Preparing Your Sprayer for Spring

No one has time for downtime. Getting your sprayer ready for spring spraying is an important start to making sure that won’t happen. The following steps will help eliminate any unneeded breakdowns.

Getting Your Sprayer Ready for Spring in 4 Steps:

1. Visual Inspection - Look over your sprayer and find any loose bolts, worn parts or cracks and fix them right away. Check tire pressure if your sprayer has wheels.

2. Clean Nozzles - Fill your tank with clean water to check the flow rates of your spray nozzles. Replace each nozzle that isn’t spraying properly before you start spraying.

3. Run water through sprayer - Fill your tanks and run water through the entire system to check for any leaks.

4. Test your sprayer - Use clean water and do a quick test run on the field to make sure your sprayer is flowing properly.

Once these 4 steps are completed, it’s time to calibrate your sprayer to figure out your ideal application rates. To begin, you must understand the 3 types of sprayer calibration measurements.

3 Kinds of Sprayer Calibration Measurements:

There are several ways to calibrate a sprayer but each method always requires three types of measurements you need to understand.

1. Travel speed - How fast you travel while spraying. Basically, the faster you travel, the less liquid will be applied.

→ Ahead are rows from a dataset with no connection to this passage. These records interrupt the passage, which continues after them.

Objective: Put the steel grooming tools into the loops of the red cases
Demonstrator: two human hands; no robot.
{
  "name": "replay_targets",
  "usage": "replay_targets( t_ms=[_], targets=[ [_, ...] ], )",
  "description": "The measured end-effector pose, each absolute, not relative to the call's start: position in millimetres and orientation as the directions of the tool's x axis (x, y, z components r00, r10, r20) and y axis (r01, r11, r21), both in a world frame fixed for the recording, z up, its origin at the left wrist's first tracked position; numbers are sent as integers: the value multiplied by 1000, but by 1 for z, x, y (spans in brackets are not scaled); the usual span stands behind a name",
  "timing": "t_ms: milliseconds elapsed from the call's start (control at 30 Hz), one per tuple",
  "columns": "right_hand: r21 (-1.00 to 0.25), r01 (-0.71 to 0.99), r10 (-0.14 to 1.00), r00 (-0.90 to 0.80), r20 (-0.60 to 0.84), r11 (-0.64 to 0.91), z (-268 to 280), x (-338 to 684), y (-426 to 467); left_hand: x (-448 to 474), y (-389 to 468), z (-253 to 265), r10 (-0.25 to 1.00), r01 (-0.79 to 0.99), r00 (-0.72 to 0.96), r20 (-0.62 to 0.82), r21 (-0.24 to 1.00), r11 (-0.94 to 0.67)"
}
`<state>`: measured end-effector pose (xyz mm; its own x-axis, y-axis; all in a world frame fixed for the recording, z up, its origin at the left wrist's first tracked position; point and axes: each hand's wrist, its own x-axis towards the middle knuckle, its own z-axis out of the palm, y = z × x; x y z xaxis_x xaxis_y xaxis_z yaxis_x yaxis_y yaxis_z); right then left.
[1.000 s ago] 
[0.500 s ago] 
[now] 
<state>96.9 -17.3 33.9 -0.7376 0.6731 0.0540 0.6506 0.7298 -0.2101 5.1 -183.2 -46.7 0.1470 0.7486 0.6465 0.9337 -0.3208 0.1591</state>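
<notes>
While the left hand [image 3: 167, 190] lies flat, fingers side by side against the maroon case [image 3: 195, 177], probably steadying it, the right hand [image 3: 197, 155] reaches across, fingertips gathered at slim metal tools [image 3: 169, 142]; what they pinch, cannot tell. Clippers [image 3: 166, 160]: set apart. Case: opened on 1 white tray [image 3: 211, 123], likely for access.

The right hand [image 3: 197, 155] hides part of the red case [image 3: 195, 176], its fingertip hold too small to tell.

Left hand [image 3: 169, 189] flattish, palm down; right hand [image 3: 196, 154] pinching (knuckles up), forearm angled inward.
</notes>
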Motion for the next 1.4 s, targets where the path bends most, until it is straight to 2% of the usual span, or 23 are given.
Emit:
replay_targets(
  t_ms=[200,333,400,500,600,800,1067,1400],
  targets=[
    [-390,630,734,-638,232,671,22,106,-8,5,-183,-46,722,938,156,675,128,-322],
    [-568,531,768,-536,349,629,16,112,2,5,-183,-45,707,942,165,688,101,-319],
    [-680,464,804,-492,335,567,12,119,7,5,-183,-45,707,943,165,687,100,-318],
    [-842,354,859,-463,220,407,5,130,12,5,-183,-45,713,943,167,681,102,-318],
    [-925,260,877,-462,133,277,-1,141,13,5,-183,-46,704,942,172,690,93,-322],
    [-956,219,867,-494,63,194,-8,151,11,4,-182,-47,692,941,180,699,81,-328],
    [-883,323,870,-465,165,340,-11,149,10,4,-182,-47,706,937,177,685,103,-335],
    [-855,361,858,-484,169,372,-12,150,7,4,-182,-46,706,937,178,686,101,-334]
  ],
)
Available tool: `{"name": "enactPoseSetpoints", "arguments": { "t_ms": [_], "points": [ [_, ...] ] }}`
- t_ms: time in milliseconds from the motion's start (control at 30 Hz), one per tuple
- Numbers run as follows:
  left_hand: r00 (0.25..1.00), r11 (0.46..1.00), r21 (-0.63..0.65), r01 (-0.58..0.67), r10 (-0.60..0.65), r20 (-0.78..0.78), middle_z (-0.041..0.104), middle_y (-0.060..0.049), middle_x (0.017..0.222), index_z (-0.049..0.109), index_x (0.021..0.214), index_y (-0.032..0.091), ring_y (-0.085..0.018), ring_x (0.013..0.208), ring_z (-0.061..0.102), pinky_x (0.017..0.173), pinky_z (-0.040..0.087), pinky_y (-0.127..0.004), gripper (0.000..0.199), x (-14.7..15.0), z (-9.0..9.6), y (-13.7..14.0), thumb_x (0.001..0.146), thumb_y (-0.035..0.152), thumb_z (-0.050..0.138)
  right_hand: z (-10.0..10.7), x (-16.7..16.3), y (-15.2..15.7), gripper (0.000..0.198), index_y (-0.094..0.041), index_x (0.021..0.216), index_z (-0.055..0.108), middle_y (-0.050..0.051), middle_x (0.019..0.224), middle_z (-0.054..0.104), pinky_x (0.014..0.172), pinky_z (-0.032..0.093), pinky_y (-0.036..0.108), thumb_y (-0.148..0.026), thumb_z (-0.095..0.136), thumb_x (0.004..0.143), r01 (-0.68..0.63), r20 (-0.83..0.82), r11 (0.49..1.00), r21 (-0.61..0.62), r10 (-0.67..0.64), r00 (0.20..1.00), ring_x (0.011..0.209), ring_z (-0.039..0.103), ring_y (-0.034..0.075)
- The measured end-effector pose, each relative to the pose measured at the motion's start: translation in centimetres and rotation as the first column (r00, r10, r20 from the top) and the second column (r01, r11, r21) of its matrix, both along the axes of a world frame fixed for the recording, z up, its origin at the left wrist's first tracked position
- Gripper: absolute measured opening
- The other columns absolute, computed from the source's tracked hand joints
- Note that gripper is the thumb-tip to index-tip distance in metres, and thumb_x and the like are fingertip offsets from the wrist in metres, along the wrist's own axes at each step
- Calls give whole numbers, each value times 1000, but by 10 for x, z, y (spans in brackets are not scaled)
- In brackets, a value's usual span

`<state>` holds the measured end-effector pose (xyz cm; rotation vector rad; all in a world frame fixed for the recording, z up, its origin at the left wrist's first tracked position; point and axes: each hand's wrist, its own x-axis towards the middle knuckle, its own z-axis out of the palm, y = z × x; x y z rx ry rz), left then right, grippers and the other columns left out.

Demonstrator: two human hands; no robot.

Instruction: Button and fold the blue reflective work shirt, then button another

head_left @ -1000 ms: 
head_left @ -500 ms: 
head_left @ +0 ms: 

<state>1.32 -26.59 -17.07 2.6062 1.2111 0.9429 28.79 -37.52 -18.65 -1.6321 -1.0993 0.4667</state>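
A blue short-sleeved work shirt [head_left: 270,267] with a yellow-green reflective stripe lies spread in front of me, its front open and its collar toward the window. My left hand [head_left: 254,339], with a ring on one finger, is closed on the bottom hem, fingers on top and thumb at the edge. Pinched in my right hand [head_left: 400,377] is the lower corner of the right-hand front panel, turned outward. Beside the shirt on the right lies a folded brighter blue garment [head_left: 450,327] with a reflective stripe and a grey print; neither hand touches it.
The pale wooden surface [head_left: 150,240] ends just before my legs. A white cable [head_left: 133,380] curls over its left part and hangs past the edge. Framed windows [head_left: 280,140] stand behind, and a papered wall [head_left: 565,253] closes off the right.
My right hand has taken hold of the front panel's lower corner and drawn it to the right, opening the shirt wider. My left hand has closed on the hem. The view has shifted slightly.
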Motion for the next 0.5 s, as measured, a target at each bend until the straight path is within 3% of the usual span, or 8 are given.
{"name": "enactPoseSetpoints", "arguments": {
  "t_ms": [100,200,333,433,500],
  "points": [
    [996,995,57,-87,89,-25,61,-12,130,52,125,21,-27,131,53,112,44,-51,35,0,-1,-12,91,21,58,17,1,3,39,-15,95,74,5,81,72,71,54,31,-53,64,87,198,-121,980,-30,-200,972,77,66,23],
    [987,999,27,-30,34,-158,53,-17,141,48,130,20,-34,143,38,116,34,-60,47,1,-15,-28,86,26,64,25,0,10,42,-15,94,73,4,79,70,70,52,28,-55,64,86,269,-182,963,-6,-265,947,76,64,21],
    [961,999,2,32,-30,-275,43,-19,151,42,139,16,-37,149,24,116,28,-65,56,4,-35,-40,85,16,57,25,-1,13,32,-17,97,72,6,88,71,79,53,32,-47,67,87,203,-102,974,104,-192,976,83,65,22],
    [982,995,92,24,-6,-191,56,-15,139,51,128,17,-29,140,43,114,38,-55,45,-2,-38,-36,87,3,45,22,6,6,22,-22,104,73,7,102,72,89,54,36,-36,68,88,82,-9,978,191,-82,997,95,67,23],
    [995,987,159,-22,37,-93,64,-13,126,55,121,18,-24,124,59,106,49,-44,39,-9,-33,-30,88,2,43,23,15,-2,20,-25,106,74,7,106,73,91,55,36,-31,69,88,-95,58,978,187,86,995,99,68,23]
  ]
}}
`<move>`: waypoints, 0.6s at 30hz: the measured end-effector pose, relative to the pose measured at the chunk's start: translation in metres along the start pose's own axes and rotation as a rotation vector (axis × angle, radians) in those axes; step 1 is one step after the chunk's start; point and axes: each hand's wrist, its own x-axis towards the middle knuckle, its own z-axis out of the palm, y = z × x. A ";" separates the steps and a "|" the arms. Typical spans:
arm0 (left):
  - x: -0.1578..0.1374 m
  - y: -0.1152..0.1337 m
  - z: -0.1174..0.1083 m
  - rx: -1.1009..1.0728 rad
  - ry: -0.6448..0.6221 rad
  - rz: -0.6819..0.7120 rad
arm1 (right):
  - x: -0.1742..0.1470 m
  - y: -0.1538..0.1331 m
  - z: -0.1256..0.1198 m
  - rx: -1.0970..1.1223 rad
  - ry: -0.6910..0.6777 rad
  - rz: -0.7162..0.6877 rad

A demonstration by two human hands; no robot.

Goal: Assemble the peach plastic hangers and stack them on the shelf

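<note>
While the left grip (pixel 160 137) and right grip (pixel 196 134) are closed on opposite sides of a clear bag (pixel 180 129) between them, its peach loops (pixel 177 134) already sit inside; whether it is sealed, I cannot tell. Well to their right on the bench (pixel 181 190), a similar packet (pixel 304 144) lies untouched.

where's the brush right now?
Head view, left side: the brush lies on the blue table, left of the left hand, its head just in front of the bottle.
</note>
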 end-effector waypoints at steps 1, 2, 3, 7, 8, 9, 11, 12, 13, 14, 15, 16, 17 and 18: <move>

2. Nozzle output - The amount of liquid that should be coming out of your nozzle. This will determine if you need to replace any nozzles. It will also help you calculate how fast you should travel and at what pressure (PSI) you should be spraying at. It is recommended if any one nozzle’s output deviates from the manufacturers’ guidelines by more than 10%, the nozzle should be replaced or cleaned. You can find your nozzle output amount on the spray nozzle manufacturers nozzle chart.

3. Distance between nozzles - The closer your nozzles are on your spray boom, the amount of chemical applied will increase. This will determine the distance you travel when calculating how much chemical is applied.

Now it is time to calibrate your sprayer. If you have the right calculations and tools it should take about 30 minutes.

Calibrating Your Sprayer

1. Measure Nozzle Spacing - The distance you need to travel changes based on your nozzle spacing.

2. Nozzle spacing = Distance to travel

16” = 255’

18” = 227’

20” = 204’

22” = 185’

24” = 170’

3. Measure Travel Distance - To measure, mark your appropriate travel distance with flags or between fence posts. Use a 200 ft. tape measure or a trundle wheel to measure the distance.

4. Drive the Measured Distance (Timed) - While driving the sprayer at the intended spraying speed, time how long it takes to travel between the marked distance. Do this more than once and average the two measurements.

5. Set your Correct Spraying Pressure - Leave the sprayer parked with the pump running and set the correct pressure.

6. Collect Output from Each Nozzle - Collect the liquid output in a container (marked in ounces) for the same number of seconds it took to drive in step 3. Calculate the ‘average nozzle output’ by adding each individual outputs and then dividing by the number of nozzles tested.

7. Clean the Nozzles - If any of the nozzle’s output is different from the manufacturers’ guidelines by more than 10%, you should replace or clean it. Cleaning the nozzle with a toothbrush works well.

8. Analyze Results - The ounces collected per nozzle equals the gallons-per-acre application rate. (eg: 16 ounces = 16 gallons-per-acre)

9. Compare the Recommended Rate - If the gallons-per-acre rate is not within 5% of the intended rate, you will either have to adjust the spraying pressure or the speed you travel. You will then need to repeat steps 3 - 7.